▸ **Problem description**: Copy nothing but the lines below running from the line containing "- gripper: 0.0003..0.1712" through the line containing "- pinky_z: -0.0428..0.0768", both end lines included.

▸ **Provided material**:
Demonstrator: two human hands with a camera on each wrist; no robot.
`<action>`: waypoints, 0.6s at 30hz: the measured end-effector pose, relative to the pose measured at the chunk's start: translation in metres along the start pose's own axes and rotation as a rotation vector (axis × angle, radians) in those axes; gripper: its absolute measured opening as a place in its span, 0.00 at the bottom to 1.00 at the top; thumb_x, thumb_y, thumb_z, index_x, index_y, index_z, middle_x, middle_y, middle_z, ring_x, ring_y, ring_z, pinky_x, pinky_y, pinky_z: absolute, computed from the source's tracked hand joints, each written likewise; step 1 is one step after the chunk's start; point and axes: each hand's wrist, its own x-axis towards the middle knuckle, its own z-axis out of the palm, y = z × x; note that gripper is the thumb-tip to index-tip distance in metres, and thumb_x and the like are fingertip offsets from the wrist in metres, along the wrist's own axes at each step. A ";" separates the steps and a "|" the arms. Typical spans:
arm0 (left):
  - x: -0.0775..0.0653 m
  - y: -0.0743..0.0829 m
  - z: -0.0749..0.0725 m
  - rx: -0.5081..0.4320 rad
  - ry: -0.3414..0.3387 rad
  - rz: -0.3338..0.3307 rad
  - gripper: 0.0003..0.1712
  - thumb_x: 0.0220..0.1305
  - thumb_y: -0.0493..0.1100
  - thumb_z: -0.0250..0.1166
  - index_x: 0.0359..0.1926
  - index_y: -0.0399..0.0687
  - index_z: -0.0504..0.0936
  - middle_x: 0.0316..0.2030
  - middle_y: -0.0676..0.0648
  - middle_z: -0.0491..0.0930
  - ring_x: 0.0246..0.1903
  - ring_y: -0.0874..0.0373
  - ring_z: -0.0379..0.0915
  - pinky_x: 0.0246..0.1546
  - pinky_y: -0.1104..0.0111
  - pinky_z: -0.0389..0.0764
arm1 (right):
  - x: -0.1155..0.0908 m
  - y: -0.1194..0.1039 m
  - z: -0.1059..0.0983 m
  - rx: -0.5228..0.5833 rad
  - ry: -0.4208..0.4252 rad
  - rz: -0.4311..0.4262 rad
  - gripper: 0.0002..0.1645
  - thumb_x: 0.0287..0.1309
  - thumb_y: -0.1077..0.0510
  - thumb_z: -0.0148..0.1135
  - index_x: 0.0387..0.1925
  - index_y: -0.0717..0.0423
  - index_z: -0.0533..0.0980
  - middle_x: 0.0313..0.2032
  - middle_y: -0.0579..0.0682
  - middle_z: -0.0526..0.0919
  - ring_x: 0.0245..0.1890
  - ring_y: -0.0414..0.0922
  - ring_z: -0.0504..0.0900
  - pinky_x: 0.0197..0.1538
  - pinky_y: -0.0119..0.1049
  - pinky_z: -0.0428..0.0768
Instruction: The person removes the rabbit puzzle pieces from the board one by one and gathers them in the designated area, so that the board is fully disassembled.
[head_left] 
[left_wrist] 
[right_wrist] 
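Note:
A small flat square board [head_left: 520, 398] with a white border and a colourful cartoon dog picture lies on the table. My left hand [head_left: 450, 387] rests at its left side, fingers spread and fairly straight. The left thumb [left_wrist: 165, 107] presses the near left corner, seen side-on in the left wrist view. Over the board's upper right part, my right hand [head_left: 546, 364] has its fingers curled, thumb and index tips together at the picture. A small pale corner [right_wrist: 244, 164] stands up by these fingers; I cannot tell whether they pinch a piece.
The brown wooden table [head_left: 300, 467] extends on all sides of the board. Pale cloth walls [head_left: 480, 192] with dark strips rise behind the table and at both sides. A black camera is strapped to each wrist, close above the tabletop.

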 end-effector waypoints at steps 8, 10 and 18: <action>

▸ **Answer to this task**:
  - gripper: 0.0003..0.1712
  - thumb_x: 0.0220..0.1305
  - thumb_y: -0.0493..0.1100
  - thumb_z: -0.0250..0.1166
  - index_x: 0.0359..0.1926
  - index_y: -0.0399..0.0687
  - index_z: -0.0504..0.0936
  - middle_x: 0.0316..0.2030
  - middle_y: -0.0676..0.0648
  - middle_z: -0.0491..0.0930
  - ring_x: 0.0246..0.1903
  - ring_y: -0.0874..0.0373
  - ring_z: -0.0379..0.0915
  - pinky_x: 0.0246..0.1546
  - pinky_y: -0.1104..0.0111
  - pinky_z: -0.0389..0.0764
arm1 (right):
  - x: -0.1155..0.0908 m
  - y: -0.1194..0.1039 m
  - z: -0.1059..0.0983 m
  - rx: -0.5228..0.5833 rad
  - ry: -0.4208..0.4252 rad
  - rz: -0.4311..0.4262 rad
  - gripper: 0.0002..0.1645
  - thumb_x: 0.0287..0.1309
  - thumb_y: -0.1077..0.0510
  - thumb_z: -0.0148..0.1135
  - index_x: 0.0387..0.1925
  - index_y: -0.0717..0.0423
  - index_z: -0.0533..0.0980
  - middle_x: 0.0313..0.2032
  - middle_y: -0.0579..0.0682
  - middle_z: -0.0526..0.0919
  - ring_x: 0.0245..0.1890
  - ring_y: -0.0414..0.0922
  - ring_z: -0.0504..0.0900
  - pinky_x: 0.0197..0.1538
  - pinky_y: -0.0119..0.1049
  - pinky_z: -0.0428..0.0768

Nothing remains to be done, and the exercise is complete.